Work instructions: All of the data needs to come back exactly as written.

Information shown:
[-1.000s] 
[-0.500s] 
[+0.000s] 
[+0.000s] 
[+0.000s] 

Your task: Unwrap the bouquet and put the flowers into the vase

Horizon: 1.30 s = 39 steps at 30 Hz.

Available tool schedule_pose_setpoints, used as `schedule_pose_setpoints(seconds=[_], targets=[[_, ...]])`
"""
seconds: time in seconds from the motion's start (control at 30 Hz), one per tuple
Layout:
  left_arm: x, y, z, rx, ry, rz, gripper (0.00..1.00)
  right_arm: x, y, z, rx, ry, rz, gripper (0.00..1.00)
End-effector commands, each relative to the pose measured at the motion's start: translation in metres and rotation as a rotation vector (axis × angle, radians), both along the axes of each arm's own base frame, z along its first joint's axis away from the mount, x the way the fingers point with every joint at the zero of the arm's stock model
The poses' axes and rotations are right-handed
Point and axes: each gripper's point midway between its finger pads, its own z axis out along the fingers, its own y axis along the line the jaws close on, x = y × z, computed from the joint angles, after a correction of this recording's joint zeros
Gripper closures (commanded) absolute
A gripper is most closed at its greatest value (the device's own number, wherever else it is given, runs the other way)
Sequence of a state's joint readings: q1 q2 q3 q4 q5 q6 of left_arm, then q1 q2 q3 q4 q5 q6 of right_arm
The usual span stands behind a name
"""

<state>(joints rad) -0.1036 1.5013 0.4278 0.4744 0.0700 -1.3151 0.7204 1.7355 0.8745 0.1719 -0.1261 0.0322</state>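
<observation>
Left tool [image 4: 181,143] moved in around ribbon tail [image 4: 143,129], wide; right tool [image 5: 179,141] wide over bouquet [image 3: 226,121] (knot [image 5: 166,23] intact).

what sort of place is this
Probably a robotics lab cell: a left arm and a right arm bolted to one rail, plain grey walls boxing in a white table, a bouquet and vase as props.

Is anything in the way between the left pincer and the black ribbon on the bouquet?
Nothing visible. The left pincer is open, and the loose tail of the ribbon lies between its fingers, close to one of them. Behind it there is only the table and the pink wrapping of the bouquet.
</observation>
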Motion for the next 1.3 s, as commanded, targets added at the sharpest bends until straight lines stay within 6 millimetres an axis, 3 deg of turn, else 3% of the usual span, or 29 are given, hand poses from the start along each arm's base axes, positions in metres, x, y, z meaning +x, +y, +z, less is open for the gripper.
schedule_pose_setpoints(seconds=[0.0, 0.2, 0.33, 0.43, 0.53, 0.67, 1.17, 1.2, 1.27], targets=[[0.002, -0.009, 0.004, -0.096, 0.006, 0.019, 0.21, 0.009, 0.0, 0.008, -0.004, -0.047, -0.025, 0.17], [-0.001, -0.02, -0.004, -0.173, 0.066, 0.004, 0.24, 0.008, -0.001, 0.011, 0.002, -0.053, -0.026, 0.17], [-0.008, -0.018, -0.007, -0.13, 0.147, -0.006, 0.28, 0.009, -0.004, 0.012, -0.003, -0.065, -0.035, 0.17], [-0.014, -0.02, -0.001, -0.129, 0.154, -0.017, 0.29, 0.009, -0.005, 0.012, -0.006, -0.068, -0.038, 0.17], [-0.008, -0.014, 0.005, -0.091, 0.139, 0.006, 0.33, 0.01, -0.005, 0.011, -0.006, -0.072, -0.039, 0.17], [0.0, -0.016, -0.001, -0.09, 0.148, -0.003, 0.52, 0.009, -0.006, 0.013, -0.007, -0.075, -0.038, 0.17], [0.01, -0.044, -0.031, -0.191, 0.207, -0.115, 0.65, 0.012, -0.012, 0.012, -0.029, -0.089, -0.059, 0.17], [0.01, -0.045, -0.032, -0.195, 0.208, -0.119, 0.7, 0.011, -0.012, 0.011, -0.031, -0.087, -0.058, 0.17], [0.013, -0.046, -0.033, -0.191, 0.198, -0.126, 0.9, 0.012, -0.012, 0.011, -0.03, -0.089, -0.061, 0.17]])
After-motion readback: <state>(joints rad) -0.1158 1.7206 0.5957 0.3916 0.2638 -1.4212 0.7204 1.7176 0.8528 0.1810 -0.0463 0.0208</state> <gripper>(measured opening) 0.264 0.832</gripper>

Completed task:
[-1.000s] 
[-0.500s] 
[+0.000s] 
[+0.000s] 
[+0.000s] 

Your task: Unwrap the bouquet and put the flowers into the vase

Horizon: 1.30 s = 39 steps at 30 Hz.

Available tool schedule_pose_setpoints, used as `schedule_pose_setpoints(seconds=[_], targets=[[_, ...]])`
"""
seconds: time in seconds from the motion's start (control at 30 Hz), one per tuple
Layout:
  left_arm: x, y, z, rx, ry, rz, gripper (0.00..1.00)
  right_arm: x, y, z, rx, ry, rz, gripper (0.00..1.00)
End-effector commands, each relative to the pose measured at the motion's start: translation in metres and rotation as a rotation vector (axis × angle, radians), both along the axes of each arm's own base frame, z along its first joint's axis away from the mount, x the way the fingers point with every joint at the zero of the arm's stock model
The poses' axes and rotations are right-handed
Point and axes: each gripper's point midway between its finger pads, its own z axis out along the fingers, its own y axis along the line the jaws close on, x = y × z, computed from the joint angles, after a correction of this recording's joint zeros
Gripper closures (commanded) absolute
A gripper is most closed at its greatest value (the device's own number, wherever else it is given, runs the other way)
Sequence of a state's joint readings: q1 q2 q3 q4 q5 q6 of left_arm, then q1 q2 q3 q4 q5 q6 of right_arm
The usual span stands behind a name
"""

<state>(joints rad) -0.1036 1.5013 0.4278 0.4744 0.0700 -1.3151 0.7204 1.7355 0.8745 0.1719 -0.1261 0.0322</state>
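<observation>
Left tool [image 4: 181,143] moved in around ribbon tail [image 4: 143,129], wide; right tool [image 5: 179,141] wide over bouquet [image 3: 226,121] (knot [image 5: 166,23] intact).

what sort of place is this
Probably a robotics lab cell: a left arm and a right arm bolted to one rail, plain grey walls boxing in a white table, a bouquet and vase as props.

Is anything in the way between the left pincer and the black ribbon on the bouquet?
Nothing visible. The left pincer is open, and the loose tail of the ribbon lies between its fingers, close to one of them. Behind it there is only the table and the pink wrapping of the bouquet.
</observation>
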Motion for the next 1.3 s, as commanded, targets added at the sharpest bends until straight lines stay within 6 millimetres an axis, 3 deg of turn, else 3% of the usual span, or 29 are given, hand poses from the start along each arm's base axes, positions in metres, x, y, z meaning +x, +y, +z, less is open for the gripper.
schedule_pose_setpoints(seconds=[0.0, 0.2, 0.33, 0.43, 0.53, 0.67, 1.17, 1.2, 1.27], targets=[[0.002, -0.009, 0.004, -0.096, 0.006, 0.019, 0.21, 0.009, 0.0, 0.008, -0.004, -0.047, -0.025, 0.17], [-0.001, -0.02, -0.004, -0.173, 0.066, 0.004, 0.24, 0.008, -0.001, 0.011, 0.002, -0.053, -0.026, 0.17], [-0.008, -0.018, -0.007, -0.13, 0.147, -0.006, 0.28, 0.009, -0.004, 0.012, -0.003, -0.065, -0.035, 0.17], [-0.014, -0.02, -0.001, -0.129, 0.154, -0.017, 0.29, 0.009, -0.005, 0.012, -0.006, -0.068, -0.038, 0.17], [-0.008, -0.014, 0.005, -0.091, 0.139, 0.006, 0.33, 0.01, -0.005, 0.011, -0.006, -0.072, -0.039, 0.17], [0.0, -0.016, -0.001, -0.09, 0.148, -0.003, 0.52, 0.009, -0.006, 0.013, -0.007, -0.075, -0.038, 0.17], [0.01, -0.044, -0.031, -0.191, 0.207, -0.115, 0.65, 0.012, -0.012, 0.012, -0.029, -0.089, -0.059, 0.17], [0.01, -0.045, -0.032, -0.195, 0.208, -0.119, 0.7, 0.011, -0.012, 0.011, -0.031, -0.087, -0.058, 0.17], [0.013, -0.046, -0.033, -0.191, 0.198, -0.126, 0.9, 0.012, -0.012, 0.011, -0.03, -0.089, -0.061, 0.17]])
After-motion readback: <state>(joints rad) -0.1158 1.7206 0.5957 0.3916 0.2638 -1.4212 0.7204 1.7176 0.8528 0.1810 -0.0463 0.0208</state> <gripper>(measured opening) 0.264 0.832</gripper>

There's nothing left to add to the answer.